Ich bin mir nahezu sicher, dass nicht einmal Frau…äh…Mutti oder Ines (die ich beide für Göttinnen des Kochens halte) dieses Gericht kennen.

Es ist ein ostfriesisches Silvester Gericht. Süße Zimt-Pfannkuchen in die jeweils 2 Stücke Speck und 2 Stücke Mettwurst gedrückt werden.

EIGENTLICH werden sie mit Specken Dicken-Mehl (Mischung aus Roggen- und Buchweizenmehl) gemacht. Und mit Sirup und Anis.

Aber meine Uroma väterlicherseits hatte entweder nicht genug Geld für diese Zutaten oder aber sie mochte sie nicht. Jedenfalls nahm sie Zucker, Zimt, Weizenmehl und Wasser.

Meine Mutter sagt: Das sind nicht die richtigen ostfriesischen Specken Dicken. Die mag ich nicht. Mein Vater liebt sie. Und ich auch. (Für sie klingt das vielleicht ekelig, aber urteilen sie nicht bevor sie probiert haben!! 😉 )

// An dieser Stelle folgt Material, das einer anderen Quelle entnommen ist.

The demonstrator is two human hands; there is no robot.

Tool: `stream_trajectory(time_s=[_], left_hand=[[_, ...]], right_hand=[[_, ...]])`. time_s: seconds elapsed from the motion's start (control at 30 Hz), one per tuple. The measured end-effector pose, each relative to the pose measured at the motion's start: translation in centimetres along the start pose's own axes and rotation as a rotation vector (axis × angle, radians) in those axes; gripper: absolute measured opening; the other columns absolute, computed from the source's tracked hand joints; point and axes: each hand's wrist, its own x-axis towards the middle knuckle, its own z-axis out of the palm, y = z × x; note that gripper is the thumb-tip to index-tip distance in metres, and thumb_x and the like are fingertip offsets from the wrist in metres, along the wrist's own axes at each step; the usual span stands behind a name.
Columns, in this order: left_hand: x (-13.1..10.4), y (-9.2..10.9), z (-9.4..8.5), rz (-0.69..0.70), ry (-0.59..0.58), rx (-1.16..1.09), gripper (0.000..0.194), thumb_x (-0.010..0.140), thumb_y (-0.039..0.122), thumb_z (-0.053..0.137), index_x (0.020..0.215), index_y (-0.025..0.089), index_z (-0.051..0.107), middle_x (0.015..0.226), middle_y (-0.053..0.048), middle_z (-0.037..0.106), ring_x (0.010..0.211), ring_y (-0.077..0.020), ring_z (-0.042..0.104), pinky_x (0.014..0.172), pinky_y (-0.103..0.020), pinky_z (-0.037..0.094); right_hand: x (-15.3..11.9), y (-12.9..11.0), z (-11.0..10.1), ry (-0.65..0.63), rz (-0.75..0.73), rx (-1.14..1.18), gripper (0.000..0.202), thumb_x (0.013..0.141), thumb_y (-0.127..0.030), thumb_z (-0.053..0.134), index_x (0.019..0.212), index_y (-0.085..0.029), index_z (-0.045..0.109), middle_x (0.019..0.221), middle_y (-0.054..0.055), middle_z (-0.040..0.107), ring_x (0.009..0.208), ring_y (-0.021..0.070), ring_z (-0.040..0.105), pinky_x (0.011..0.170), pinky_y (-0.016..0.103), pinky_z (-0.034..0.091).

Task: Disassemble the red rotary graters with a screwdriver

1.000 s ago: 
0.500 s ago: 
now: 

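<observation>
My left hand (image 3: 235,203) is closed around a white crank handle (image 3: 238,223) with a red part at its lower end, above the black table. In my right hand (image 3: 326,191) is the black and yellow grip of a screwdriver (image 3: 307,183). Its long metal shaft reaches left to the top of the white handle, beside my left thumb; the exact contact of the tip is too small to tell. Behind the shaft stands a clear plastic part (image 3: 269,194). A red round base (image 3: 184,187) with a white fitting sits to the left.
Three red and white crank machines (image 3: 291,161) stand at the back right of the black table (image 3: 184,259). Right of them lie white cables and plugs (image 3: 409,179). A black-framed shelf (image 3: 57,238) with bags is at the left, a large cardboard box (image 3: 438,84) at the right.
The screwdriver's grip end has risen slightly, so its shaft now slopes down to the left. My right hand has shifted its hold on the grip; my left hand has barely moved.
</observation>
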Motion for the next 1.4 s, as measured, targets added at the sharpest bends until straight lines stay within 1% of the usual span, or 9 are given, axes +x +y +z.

Meine Oma und ich haben die früher immer zusammen gemacht. An Silvester.
Meine Oma sagte immer: „Wenn ich mal nicht mehr bin, musst du unsere Specken Dicken Tradition fortführen.“
Meine Oma ist letztes Jahr gestorben. Verrückterweise an Silvester.

Heute habe ich Specken Dicken gebacken. Die nach Oma’s Rezept. Mit ein bisschen Wehmut und viel Spaß.